Benefits of flu shots for babies
The seasonal flu is a mild illness. But sometimes, the flu can be severe or even deadly. The flu:
- Is linked to severe infections like pneumonia
- Can make existing health problems worse (for example, long-term heart or lung disease)
- Can lead to hospitalization or death
So, the seasonal flu vaccination is updated every year to keep up with the three virus strains that research predicts will be the most prevalent throughout the next flu season. To remain safe, you must make sure to give flu shots to babies every year. The benefits of flu shots for babies are the following:
i. Flu Prevention
According to the Centers for Disease Control and Prevention (CDC), the flu shot is the most beneficial method to avoid becoming ill with the flu infection.
ii. Feeling less sick
Even if your baby has been vaccinated, he may still catch the flu. If he has received the seasonal flu shot, his signs, and symptoms will be milder if he becomes ill.
iii. Lower risk of hospitalizations or complications for certain people
For babies at high risk of getting the flu, the flu vaccine in New York has been proven to reduce flu-related complications or hospitalizations.
iv. Community-based protection
When you protect your children against the flu with a seasonal flu shot, then you’re also protecting others who can’t be vaccinated. This is known as herd immunity, and it is essential.
What are the possible side effects of flu shots?

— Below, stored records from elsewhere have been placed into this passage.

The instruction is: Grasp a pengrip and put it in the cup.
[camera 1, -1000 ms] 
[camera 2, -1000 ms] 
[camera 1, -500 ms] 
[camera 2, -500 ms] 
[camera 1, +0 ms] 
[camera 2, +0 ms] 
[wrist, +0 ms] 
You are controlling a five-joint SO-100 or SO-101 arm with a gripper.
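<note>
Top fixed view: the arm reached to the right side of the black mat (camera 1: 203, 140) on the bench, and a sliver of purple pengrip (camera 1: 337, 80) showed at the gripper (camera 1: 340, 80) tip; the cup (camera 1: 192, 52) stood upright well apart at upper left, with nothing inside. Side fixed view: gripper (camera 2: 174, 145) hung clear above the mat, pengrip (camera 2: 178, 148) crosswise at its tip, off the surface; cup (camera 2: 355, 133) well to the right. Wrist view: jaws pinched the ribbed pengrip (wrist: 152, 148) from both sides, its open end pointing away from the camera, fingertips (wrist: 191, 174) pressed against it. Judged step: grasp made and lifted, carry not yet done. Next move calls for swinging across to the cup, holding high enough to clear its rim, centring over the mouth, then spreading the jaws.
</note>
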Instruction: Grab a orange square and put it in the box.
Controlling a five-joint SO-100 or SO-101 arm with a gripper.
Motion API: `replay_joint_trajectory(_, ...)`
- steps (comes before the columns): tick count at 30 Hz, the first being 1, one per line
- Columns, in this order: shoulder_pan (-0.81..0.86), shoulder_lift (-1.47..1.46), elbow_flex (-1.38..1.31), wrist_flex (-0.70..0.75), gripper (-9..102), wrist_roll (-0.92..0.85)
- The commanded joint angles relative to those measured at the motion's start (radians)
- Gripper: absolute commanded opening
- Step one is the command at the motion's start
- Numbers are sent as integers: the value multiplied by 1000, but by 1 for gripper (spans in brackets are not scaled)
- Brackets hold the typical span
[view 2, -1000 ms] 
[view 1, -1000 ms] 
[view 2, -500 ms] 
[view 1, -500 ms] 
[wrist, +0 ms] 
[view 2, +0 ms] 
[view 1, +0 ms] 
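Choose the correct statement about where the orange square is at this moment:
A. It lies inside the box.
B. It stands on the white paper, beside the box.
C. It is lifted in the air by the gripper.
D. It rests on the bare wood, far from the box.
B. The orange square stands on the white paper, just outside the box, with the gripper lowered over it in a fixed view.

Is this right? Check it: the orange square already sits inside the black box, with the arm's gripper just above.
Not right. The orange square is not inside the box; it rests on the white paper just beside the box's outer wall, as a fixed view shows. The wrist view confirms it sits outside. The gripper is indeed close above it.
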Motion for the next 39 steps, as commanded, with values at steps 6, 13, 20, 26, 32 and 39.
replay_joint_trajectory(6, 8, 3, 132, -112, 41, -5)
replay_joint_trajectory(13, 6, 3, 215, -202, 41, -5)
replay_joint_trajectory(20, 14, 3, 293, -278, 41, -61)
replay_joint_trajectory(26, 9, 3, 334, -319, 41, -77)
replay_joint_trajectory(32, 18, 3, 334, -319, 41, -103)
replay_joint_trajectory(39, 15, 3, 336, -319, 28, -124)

The side effects of flu shots for babies depend on the type of vaccine as given below.
i. Side effects of injectable influenza vaccinations (IIV4)
The flu shot, usually administered as an injection in the upper arm, contains dead flu viruses that do not cause illness. However, it may produce minor side effects such as:
- Injection site discomfort, redness, or swelling
- A low-intensity fever
ii. Side effects of live inactivated influenza vaccination (LAIV4)
The flu shot for nasal spray includes live flu viruses that have been weakened. As a result, minor flu-like symptoms such as runny nose, headache, vomiting, muscular pains, and fever are possible.
Flu shots for babies prevent many influenza complications such as pneumonia, dehydration, brain dysfunction, and sinus problems. These flu shots for babies are available in injectable and live inactivated forms. Flu shots should be gotten as soon as possible before the spread of the virus in the community. Flu shots for babies are available in one and two doses forms. The benefits of flu shots for babies are preventing flu, feeling less sick, reducing the risk of hospitalizations, and ensuring community protection. However, the flu shot can also cause some minor side effects such as Injection site discomfort, redness or swelling, fever, aches, headache, vomiting, and muscular pains. But these side effects are for some days but prevent us from infection the whole season.